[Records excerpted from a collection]
*****
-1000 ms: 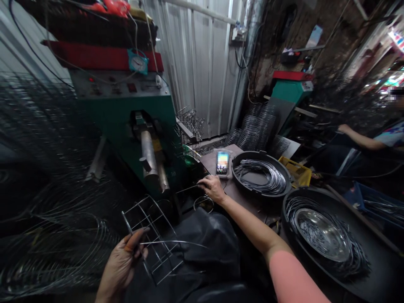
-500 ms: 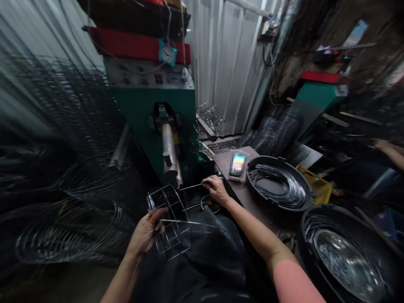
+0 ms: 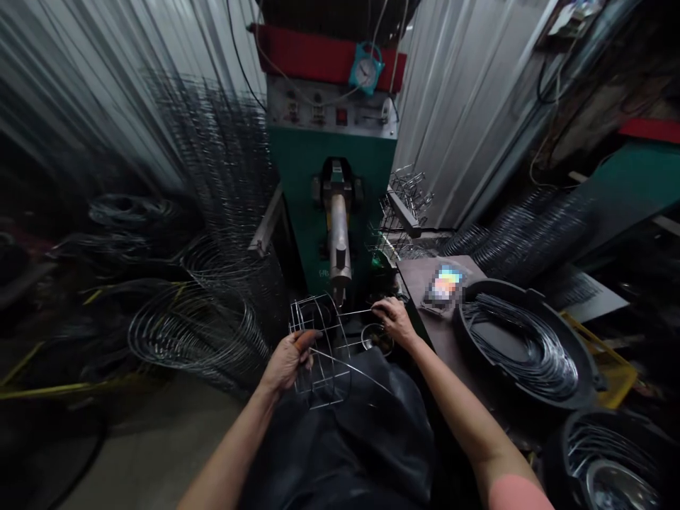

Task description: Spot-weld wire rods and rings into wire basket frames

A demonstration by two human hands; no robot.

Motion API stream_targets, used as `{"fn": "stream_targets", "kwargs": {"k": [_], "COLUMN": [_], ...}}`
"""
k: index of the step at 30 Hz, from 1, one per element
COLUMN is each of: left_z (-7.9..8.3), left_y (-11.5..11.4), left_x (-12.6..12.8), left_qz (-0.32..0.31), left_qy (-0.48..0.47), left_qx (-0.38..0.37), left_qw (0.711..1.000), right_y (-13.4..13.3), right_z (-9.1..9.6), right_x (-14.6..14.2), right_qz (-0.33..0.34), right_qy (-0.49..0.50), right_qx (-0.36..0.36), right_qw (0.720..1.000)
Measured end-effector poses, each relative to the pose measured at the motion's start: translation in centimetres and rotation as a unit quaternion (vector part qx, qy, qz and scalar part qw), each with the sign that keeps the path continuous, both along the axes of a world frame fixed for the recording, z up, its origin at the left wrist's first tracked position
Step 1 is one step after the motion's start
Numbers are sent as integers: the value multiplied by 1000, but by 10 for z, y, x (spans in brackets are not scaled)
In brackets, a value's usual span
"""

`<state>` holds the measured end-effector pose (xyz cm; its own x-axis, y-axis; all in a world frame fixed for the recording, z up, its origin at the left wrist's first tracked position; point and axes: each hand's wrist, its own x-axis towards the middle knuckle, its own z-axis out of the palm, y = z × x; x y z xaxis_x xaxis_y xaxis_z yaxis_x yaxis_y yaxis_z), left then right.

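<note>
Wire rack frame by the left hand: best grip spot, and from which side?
Probably its left edge, where the left hand sits: come from the left and wrap fingers round the wires of the wire rack frame. The open grid leaves room to close, and the right hand has a thin rod at the far side.

Bright, smooth steel wire is seen in the basket frame (image 3: 319, 352), with the same shiny finish on the loose wire rod (image 3: 357, 312) just beside it. A matt dark cloth apron (image 3: 382, 425) is draped below that frame, and glossy green paint is shown on the metal machine housing (image 3: 329, 156) beyond it.
</note>
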<state>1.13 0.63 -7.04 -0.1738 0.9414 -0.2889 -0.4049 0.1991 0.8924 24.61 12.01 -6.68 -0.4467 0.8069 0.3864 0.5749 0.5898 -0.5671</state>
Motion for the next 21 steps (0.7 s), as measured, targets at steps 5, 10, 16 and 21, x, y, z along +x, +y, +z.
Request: {"fn": "stream_targets", "kwargs": {"k": [5, 10, 16, 21], "left_z": [-9, -12, -7, -6], "left_y": [8, 13, 16, 21], "left_x": [-2, -2, -1, -1], "left_qz": [-7, -5, -7, -4], "left_qy": [-3, -7, -19, -26], "left_qx": [1, 13, 19, 26], "left_qw": [1000, 1000, 1000, 999], "right_y": [6, 13, 19, 22], "right_z": [-6, -7, -3, -2], "right_x": [3, 3, 4, 4], "right_qz": [5, 16, 24, 29], "right_qy": [30, 41, 38, 42], "right_qx": [-5, -3, -8, -16], "right_qw": [1000, 999, 999, 999]}}
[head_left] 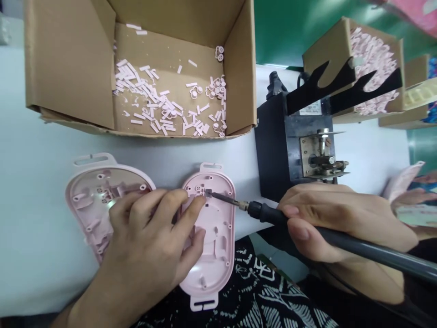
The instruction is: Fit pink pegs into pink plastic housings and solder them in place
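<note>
Oval pink shell [218, 243], partly under left hand [153, 237]

We lose parts of the two pink shells [216, 248] behind the left hand [150, 241].
At centre, we cannot tell what small piece sits at the tip of the black-handled tool [358, 250], whose rear end leaves the frame at the right edge; the right hand [327, 223] hides some of its grip. The large cardboard box [68, 59] is cut off by the top edge, and many pink bits inside are too small for us to tell apart. Upper right, we find the device's label [311, 109] unreadable. At far right, another person [414, 196] is blurred and partly hidden by our right hand. Lower middle, the patterned cloth [256, 291] runs off the bottom.
</note>
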`<state>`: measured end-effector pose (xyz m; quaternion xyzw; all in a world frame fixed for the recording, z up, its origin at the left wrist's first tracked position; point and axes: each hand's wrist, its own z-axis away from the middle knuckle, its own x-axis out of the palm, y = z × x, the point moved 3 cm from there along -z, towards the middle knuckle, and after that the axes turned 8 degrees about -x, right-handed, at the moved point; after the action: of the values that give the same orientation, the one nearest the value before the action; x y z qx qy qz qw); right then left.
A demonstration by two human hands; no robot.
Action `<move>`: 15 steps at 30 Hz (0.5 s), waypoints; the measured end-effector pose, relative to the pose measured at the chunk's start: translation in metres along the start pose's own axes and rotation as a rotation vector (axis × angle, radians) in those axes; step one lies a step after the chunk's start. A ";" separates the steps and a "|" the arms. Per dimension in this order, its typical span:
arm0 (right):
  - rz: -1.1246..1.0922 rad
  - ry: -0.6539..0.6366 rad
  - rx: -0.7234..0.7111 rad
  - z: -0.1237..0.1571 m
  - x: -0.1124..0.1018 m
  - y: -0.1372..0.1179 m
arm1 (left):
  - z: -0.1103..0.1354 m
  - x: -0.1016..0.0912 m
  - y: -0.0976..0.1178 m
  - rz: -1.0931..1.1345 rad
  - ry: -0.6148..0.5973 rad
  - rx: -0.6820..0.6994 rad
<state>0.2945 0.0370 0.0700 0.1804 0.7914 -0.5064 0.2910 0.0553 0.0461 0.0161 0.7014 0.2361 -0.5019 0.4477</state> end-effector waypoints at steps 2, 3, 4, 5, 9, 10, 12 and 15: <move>-0.006 0.007 0.017 0.001 0.004 0.000 | 0.000 0.001 0.000 0.008 -0.007 -0.011; -0.010 0.009 0.025 0.001 0.006 -0.001 | 0.000 0.001 0.000 0.012 -0.003 -0.009; -0.014 0.010 0.032 0.002 0.008 -0.001 | 0.000 0.001 0.000 0.014 0.000 -0.010; -0.017 0.011 0.039 0.002 0.010 -0.002 | 0.000 0.001 0.000 0.013 0.000 -0.013; -0.027 0.017 0.068 0.002 0.015 -0.001 | -0.001 0.002 0.000 0.000 -0.029 -0.022; -0.029 0.019 0.075 0.002 0.015 -0.001 | -0.001 0.001 0.000 -0.001 -0.028 -0.020; -0.033 0.021 0.089 0.003 0.015 0.001 | 0.000 0.001 0.001 0.001 -0.017 -0.013; -0.040 0.027 0.109 0.003 0.016 0.003 | 0.000 0.001 0.000 0.005 -0.040 -0.030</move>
<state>0.2850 0.0356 0.0571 0.1872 0.7698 -0.5521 0.2599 0.0562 0.0459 0.0154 0.6853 0.2327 -0.5109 0.4640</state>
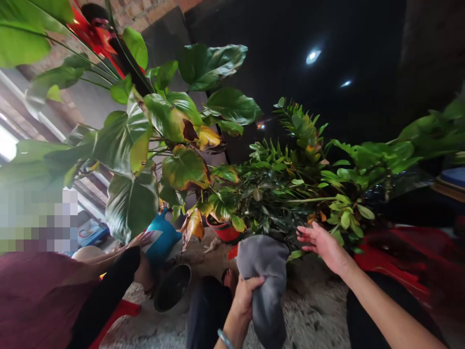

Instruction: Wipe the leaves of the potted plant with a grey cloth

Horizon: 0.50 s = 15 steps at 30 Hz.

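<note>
My left hand (247,296) is closed around a grey cloth (267,276) at the bottom centre, the cloth draped over and hanging below my fingers. My right hand (323,245) is open, fingers stretched toward the dark green leaves of a bushy plant (290,189) just above it, close to the foliage but not gripping it. A large-leaved plant (152,145) with yellowing, brown-edged leaves rises to the left.
Another person in a dark red top sits at the left, their hand (140,240) by a blue watering can (163,237). A red pot (227,232) and a dark round bowl (172,286) rest on the gravelly floor. Red fabric lies at right.
</note>
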Tool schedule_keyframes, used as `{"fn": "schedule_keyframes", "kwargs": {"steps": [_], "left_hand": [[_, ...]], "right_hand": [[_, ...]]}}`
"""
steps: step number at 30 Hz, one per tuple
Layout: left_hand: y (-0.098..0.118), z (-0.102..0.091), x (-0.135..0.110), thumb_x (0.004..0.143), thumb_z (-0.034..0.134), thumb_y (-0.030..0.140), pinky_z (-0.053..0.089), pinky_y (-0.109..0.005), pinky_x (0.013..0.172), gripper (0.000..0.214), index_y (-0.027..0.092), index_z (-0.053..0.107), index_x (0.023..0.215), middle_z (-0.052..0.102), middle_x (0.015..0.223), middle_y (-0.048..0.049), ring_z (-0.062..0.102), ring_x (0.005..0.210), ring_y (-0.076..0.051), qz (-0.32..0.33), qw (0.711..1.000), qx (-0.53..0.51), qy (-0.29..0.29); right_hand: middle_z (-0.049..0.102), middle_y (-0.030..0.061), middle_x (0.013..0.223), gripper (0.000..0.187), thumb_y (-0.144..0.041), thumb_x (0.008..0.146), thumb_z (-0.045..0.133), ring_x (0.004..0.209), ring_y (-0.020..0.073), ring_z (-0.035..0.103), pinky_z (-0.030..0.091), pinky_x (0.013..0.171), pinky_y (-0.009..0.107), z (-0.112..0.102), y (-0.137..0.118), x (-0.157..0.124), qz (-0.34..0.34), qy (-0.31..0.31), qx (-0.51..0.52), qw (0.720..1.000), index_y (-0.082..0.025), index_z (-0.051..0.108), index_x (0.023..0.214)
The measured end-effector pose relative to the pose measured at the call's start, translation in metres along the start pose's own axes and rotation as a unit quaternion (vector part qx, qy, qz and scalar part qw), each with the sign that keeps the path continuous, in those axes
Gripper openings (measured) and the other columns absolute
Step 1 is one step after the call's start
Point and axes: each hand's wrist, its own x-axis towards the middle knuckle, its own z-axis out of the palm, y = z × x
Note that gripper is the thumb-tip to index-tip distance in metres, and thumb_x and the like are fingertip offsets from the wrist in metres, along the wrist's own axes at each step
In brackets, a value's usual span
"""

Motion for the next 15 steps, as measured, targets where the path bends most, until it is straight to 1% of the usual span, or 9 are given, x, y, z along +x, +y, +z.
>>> {"fn": "schedule_keyframes", "kwargs": {"steps": [2, 4, 6, 7, 8, 10, 12, 14, 15], "left_hand": [[0.029, 0.007, -0.003, 0.035, 0.085, 0.021, 0.055, -0.041, 0.071, 0.048, 0.013, 0.067, 0.079, 0.072, 0.069, -0.0072, 0.068, 0.066, -0.027, 0.013, 0.999, -0.014, -0.033], [0.074, 0.023, 0.001, 0.039, 0.084, 0.023, 0.055, -0.039, 0.075, 0.044, 0.013, 0.068, 0.079, 0.074, 0.071, -0.0055, 0.068, 0.067, -0.025, 0.066, 0.996, -0.044, -0.049], [0.112, 0.04, 0.011, 0.043, 0.082, 0.022, 0.055, -0.034, 0.075, 0.038, 0.015, 0.068, 0.078, 0.074, 0.07, -0.0018, 0.067, 0.066, -0.02, 0.145, 0.984, -0.096, -0.027], [0.122, 0.047, 0.016, 0.045, 0.081, 0.021, 0.054, -0.031, 0.074, 0.036, 0.016, 0.068, 0.078, 0.073, 0.07, -0.0004, 0.066, 0.065, -0.018, 0.172, 0.978, -0.116, -0.011], [0.125, 0.052, 0.02, 0.047, 0.08, 0.021, 0.054, -0.03, 0.072, 0.033, 0.017, 0.068, 0.078, 0.073, 0.069, 0.0003, 0.066, 0.064, -0.017, 0.184, 0.975, -0.125, 0.007], [0.105, 0.053, 0.024, 0.05, 0.079, 0.02, 0.053, -0.029, 0.068, 0.032, 0.016, 0.068, 0.08, 0.073, 0.069, -0.0005, 0.065, 0.061, -0.017, 0.162, 0.981, -0.104, 0.032], [0.065, 0.042, 0.02, 0.048, 0.08, 0.02, 0.053, -0.031, 0.062, 0.036, 0.015, 0.069, 0.082, 0.073, 0.068, -0.0034, 0.065, 0.058, -0.019, 0.094, 0.994, -0.042, 0.027], [0.025, 0.024, 0.009, 0.043, 0.081, 0.017, 0.051, -0.034, 0.056, 0.037, 0.013, 0.07, 0.078, 0.072, 0.062, -0.0058, 0.063, 0.053, -0.022, -0.01, 0.999, 0.027, -0.018], [0.012, 0.016, 0.003, 0.04, 0.081, 0.015, 0.051, -0.035, 0.057, 0.037, 0.013, 0.07, 0.074, 0.07, 0.059, -0.0059, 0.063, 0.052, -0.022, -0.042, 0.998, 0.037, -0.035]], "right_hand": [[0.077, 0.0094, 0.08, 0.035, -0.038, 0.089, 0.052, 0.071, 0.0205, 0.069, 0.054, 0.055, 0.027, -0.001, -0.001, 0.0, 0.0, -0.003, 0.003, 1.0, -0.021, 0.078, 0.074], [0.077, 0.009, 0.078, 0.034, -0.037, 0.088, 0.053, 0.07, 0.0203, 0.068, 0.053, 0.054, 0.026, -0.001, -0.001, 0.001, -0.005, -0.004, 0.01, 1.0, -0.021, 0.078, 0.073], [0.077, 0.0089, 0.079, 0.033, -0.034, 0.089, 0.052, 0.07, 0.0196, 0.068, 0.053, 0.054, 0.026, 0.001, -0.001, 0.001, -0.008, 0.001, 0.016, 1.0, -0.021, 0.078, 0.073], [0.077, 0.009, 0.08, 0.034, -0.033, 0.089, 0.051, 0.07, 0.0192, 0.068, 0.053, 0.055, 0.026, 0.003, -0.001, 0.0, -0.01, 0.004, 0.017, 1.0, -0.02, 0.078, 0.073], [0.077, 0.0092, 0.081, 0.034, -0.033, 0.089, 0.051, 0.07, 0.019, 0.068, 0.054, 0.055, 0.026, 0.004, -0.001, 0.0, -0.012, 0.008, 0.016, 1.0, -0.02, 0.078, 0.073], [0.077, 0.0097, 0.081, 0.034, -0.032, 0.089, 0.051, 0.071, 0.0188, 0.068, 0.054, 0.055, 0.026, 0.006, -0.001, -0.001, -0.015, 0.017, 0.01, 1.0, -0.019, 0.078, 0.074], [0.077, 0.0102, 0.082, 0.034, -0.033, 0.089, 0.051, 0.071, 0.0189, 0.068, 0.054, 0.055, 0.026, 0.006, -0.001, -0.002, -0.017, 0.022, 0.004, 1.0, -0.019, 0.078, 0.074], [0.077, 0.0107, 0.083, 0.033, -0.035, 0.088, 0.053, 0.072, 0.0191, 0.068, 0.054, 0.055, 0.026, 0.004, 0.0, -0.002, -0.018, 0.019, 0.003, 1.0, -0.019, 0.078, 0.075], [0.077, 0.0109, 0.084, 0.033, -0.036, 0.087, 0.054, 0.072, 0.0193, 0.068, 0.054, 0.055, 0.026, 0.002, 0.0, -0.002, -0.018, 0.016, 0.004, 1.0, -0.019, 0.078, 0.075]]}}
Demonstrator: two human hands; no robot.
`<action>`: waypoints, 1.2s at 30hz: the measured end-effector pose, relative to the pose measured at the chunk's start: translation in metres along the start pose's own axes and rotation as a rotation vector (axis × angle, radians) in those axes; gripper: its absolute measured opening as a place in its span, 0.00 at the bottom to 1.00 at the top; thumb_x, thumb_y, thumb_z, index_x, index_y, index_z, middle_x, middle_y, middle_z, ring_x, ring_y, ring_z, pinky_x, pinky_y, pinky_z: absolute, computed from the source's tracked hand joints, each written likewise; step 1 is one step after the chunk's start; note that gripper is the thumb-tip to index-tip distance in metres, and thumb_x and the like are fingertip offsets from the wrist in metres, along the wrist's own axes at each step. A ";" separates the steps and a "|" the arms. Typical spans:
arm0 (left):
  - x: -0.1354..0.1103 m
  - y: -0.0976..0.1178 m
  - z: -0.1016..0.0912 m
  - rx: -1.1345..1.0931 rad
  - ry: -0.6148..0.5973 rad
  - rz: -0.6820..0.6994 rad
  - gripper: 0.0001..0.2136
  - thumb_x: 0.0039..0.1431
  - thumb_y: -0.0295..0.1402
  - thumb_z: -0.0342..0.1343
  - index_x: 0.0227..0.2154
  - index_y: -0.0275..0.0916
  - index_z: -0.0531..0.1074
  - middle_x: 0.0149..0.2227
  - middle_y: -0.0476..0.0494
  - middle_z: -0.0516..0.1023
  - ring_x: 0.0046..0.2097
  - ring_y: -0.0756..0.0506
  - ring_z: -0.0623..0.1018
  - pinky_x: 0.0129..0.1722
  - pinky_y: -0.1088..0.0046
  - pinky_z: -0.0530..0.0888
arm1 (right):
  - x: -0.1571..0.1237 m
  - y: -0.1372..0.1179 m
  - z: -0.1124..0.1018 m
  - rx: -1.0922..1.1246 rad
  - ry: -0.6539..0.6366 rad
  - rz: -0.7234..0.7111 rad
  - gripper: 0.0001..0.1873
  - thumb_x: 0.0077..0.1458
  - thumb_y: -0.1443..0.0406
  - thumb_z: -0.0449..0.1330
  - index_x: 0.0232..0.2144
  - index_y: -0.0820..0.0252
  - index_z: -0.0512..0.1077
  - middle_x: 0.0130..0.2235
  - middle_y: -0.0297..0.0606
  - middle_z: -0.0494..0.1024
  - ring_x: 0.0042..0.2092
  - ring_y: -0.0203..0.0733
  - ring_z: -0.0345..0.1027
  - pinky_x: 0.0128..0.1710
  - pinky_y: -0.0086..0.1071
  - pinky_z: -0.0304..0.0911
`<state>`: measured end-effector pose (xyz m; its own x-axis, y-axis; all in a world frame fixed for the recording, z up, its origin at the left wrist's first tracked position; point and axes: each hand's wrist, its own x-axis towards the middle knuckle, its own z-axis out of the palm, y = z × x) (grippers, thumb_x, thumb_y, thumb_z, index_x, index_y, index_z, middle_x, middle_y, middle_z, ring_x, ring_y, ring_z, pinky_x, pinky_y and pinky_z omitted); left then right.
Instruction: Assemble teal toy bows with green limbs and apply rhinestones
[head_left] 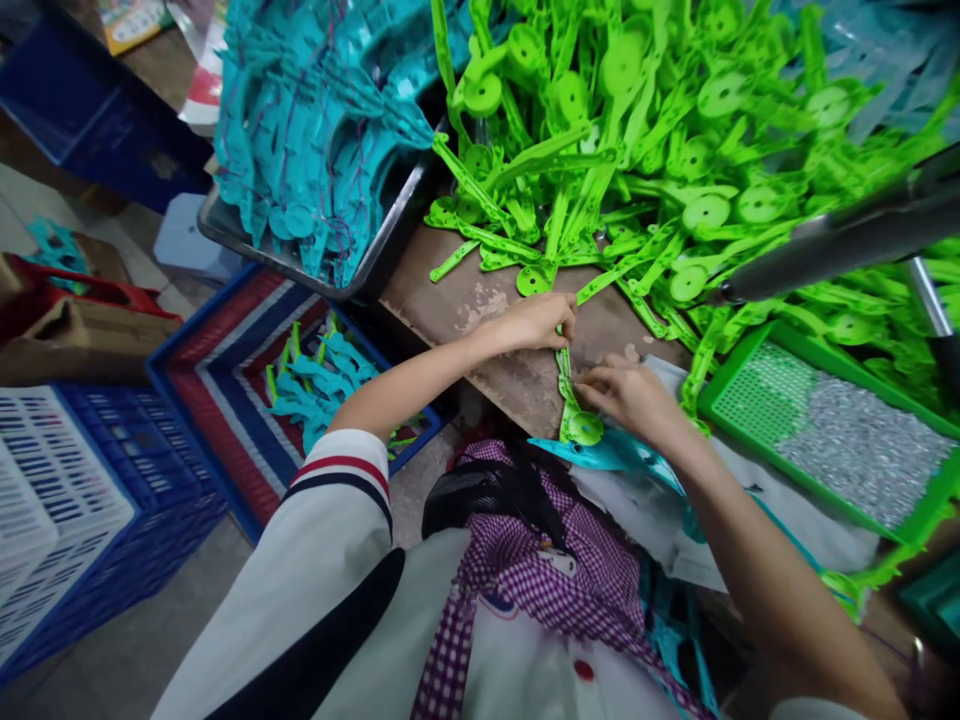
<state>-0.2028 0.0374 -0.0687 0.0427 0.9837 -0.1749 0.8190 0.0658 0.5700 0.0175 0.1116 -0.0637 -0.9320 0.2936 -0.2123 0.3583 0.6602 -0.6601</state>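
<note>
Clock directions run from the middle of the view. At 8 to 9 o'clock a white crate point(52, 500), cut off by the left edge, stands against a blue crate point(142, 450). A carton point(82, 345) sits at 9 o'clock; what it contains is mostly hidden. A blue bin point(105, 110) at 10 o'clock is dim and cropped at the edge. Nearer, at 9 o'clock, a striped basket point(206, 390) carries teal and green pieces, partly covered by the left arm. At 11 o'clock a black tray point(386, 225) is heaped with teal parts point(300, 130), cropped at the top.

Just right of the middle, over the bench point(517, 390), the left hand point(544, 320) pinches the upper end of a green part point(566, 380) between its fingers. This part runs toward 5 to 6 o'clock, its disc end overlapping a teal part point(607, 452) at the bench's near edge. The right hand point(622, 390) is bent beside the part's lower half; its fingertips are close together, but I cannot tell whether they grip it. The right forearm hides some of the teal part.

A green pile point(622, 130) fills 12 to 2 o'clock, running out of view. A blurred dark rod point(840, 240) crosses it between 2 and 3. At 3 to 4 o'clock a green basket point(750, 375) holds silvery bits point(862, 450), too small to identify.
</note>
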 end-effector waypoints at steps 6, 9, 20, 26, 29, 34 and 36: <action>-0.002 -0.001 0.001 0.010 0.006 -0.011 0.06 0.57 0.29 0.63 0.36 0.42 0.83 0.50 0.47 0.79 0.46 0.46 0.78 0.41 0.72 0.69 | -0.008 0.006 0.001 0.155 0.105 0.080 0.24 0.64 0.48 0.53 0.33 0.57 0.80 0.31 0.40 0.76 0.34 0.45 0.68 0.36 0.37 0.60; -0.002 0.000 0.001 0.014 0.006 -0.007 0.06 0.57 0.28 0.62 0.36 0.41 0.83 0.49 0.47 0.79 0.46 0.46 0.78 0.42 0.72 0.69 | -0.008 0.008 0.003 0.235 0.171 0.111 0.25 0.63 0.46 0.54 0.34 0.58 0.80 0.31 0.40 0.76 0.34 0.45 0.68 0.36 0.37 0.60; -0.004 -0.003 0.004 0.006 0.034 0.004 0.06 0.58 0.30 0.62 0.37 0.41 0.83 0.48 0.47 0.79 0.44 0.47 0.78 0.41 0.73 0.69 | -0.021 -0.004 0.015 0.143 0.354 0.085 0.26 0.65 0.45 0.52 0.36 0.57 0.81 0.30 0.39 0.73 0.34 0.45 0.67 0.36 0.37 0.60; -0.004 -0.004 0.004 0.001 0.026 0.004 0.07 0.58 0.30 0.61 0.37 0.41 0.83 0.49 0.46 0.79 0.44 0.46 0.78 0.41 0.72 0.69 | -0.003 0.006 0.019 0.635 0.331 0.319 0.25 0.44 0.41 0.68 0.25 0.56 0.77 0.29 0.36 0.78 0.33 0.42 0.68 0.37 0.39 0.64; -0.003 -0.003 0.004 0.003 0.021 -0.002 0.07 0.57 0.29 0.61 0.37 0.42 0.83 0.49 0.47 0.79 0.46 0.46 0.78 0.43 0.72 0.69 | 0.004 0.005 0.016 0.714 0.179 0.342 0.26 0.40 0.42 0.71 0.23 0.58 0.74 0.27 0.36 0.75 0.30 0.39 0.66 0.35 0.39 0.64; -0.001 -0.003 0.003 -0.016 0.025 -0.005 0.07 0.56 0.28 0.61 0.36 0.41 0.83 0.48 0.47 0.79 0.46 0.46 0.78 0.45 0.71 0.70 | -0.001 0.000 0.008 0.390 0.195 0.196 0.27 0.48 0.40 0.65 0.25 0.58 0.76 0.28 0.38 0.72 0.33 0.42 0.65 0.37 0.41 0.62; 0.000 -0.003 0.004 -0.025 0.029 -0.006 0.07 0.55 0.28 0.62 0.35 0.41 0.83 0.49 0.47 0.79 0.47 0.46 0.78 0.45 0.71 0.70 | -0.006 -0.002 0.007 0.265 0.258 0.135 0.28 0.52 0.39 0.62 0.28 0.58 0.79 0.28 0.38 0.71 0.34 0.43 0.66 0.39 0.41 0.63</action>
<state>-0.2031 0.0362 -0.0737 0.0207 0.9877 -0.1551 0.8047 0.0756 0.5889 0.0219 0.1035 -0.0660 -0.8211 0.5522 -0.1441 0.4191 0.4120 -0.8091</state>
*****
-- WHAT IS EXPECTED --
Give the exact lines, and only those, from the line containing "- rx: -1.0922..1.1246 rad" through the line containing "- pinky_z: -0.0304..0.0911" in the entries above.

-- REPLY --
  - rx: -1.0922..1.1246 rad
  - ry: -0.6539..0.6366 rad
  - rz: -0.7234..0.7111 rad
  - gripper: 0.0001..0.1873
  - thumb_x: 0.0077..0.1458
  - thumb_y: -0.1443..0.0406
  - thumb_z: -0.0449..0.1330
  - index_x: 0.0232..0.2144
  - index_y: -0.0820..0.0252
  - index_z: -0.0512..0.1077
  - middle_x: 0.0130..0.2235
  - middle_y: -0.0297..0.0606
  - middle_z: -0.0494..0.1024
  - ring_x: 0.0042..0.2092
  - ring_y: -0.0203..0.0733
  - ring_z: -0.0345..0.1027
  - pinky_x: 0.0128..0.1710
  - pinky_y: -0.0086..0.1071
  - pinky_z: -0.0304..0.0911

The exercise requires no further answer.